▶ [Work to be completed] Could you give the data below again, exactly and completely?
Content starts
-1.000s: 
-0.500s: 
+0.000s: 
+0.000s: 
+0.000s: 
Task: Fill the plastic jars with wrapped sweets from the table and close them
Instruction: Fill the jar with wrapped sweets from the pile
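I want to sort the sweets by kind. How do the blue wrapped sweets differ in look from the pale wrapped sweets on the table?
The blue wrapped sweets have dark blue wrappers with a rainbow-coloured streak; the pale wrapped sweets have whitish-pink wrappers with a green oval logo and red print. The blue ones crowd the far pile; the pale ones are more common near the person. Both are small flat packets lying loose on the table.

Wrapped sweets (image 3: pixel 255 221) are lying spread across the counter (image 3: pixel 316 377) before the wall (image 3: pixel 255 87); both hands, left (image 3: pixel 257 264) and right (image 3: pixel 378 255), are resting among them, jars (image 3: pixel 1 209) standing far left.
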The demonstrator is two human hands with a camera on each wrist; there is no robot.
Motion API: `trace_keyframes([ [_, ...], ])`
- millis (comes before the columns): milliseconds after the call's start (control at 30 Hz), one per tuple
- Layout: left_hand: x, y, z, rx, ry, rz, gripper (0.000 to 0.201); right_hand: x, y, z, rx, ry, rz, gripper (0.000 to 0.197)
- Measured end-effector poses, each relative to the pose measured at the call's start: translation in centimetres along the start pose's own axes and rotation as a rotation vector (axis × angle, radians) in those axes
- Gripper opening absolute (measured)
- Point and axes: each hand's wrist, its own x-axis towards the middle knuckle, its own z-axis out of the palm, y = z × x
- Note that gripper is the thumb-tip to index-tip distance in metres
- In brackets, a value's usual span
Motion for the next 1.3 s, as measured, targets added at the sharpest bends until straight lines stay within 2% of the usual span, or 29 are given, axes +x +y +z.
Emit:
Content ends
▶ [Written response]
-1.000s: 
-0.500s: 
+0.000s: 
+0.000s: 
+0.000s: 
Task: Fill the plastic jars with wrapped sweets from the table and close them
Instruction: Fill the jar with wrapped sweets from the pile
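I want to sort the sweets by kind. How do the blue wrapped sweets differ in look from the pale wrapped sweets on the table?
The blue wrapped sweets have dark blue wrappers with a rainbow-coloured streak; the pale wrapped sweets have whitish-pink wrappers with a green oval logo and red print. The blue ones crowd the far pile; the pale ones are more common near the person. Both are small flat packets lying loose on the table.

Wrapped sweets (image 3: pixel 255 221) are lying spread across the counter (image 3: pixel 316 377) before the wall (image 3: pixel 255 87); both hands, left (image 3: pixel 257 264) and right (image 3: pixel 378 255), are resting among them, jars (image 3: pixel 1 209) standing far left.
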The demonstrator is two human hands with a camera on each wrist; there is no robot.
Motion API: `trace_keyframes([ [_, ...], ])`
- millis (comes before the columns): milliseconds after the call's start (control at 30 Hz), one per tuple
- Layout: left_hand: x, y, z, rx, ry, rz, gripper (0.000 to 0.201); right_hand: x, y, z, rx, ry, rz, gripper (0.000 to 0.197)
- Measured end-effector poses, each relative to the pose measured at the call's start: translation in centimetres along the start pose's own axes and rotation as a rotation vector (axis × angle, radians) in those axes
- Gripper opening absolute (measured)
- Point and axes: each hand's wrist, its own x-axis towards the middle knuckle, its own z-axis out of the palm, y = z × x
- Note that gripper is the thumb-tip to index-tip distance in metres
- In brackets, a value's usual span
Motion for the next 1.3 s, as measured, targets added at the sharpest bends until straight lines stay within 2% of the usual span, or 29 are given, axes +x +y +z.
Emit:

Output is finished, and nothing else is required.